Write out exactly the lines running from the line that includes "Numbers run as" to the end of the data, both ends included, and nothing besides.

BEGIN Collected material

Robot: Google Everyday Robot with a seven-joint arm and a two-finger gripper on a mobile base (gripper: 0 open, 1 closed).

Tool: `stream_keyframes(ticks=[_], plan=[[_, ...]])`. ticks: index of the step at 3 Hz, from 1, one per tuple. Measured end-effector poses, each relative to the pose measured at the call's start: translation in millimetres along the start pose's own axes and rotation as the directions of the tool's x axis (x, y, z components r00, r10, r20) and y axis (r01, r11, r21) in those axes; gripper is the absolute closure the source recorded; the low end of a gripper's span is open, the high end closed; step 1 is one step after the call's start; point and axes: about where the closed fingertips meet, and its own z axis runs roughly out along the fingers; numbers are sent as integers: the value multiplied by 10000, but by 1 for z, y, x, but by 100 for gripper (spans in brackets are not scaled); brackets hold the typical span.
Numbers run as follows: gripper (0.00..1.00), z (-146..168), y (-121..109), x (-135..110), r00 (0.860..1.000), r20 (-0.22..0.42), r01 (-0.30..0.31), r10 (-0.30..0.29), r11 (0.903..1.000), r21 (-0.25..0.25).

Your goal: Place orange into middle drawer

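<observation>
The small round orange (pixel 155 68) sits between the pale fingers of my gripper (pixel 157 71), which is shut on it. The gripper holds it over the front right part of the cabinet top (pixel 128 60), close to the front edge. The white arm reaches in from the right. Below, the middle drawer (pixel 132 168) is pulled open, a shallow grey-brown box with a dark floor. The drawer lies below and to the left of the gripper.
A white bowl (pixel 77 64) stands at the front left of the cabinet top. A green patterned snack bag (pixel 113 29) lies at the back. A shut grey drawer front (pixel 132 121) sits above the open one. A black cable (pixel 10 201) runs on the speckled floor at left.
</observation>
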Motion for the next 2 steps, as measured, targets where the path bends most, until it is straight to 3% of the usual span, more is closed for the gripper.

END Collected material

_Solved problem_
Numbers run as follows: gripper (0.00..1.00), z (-146..168), y (-121..109), x (-135..110), r00 (0.860..1.000), r20 (-0.22..0.42), r01 (-0.30..0.31), r10 (-0.30..0.29), r11 (0.903..1.000), r21 (-0.25..0.25).

Your goal: Place orange into middle drawer

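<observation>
The small round orange (pixel 155 68) sits between the pale fingers of my gripper (pixel 157 71), which is shut on it. The gripper holds it over the front right part of the cabinet top (pixel 128 60), close to the front edge. The white arm reaches in from the right. Below, the middle drawer (pixel 132 168) is pulled open, a shallow grey-brown box with a dark floor. The drawer lies below and to the left of the gripper.
A white bowl (pixel 77 64) stands at the front left of the cabinet top. A green patterned snack bag (pixel 113 29) lies at the back. A shut grey drawer front (pixel 132 121) sits above the open one. A black cable (pixel 10 201) runs on the speckled floor at left.
</observation>
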Motion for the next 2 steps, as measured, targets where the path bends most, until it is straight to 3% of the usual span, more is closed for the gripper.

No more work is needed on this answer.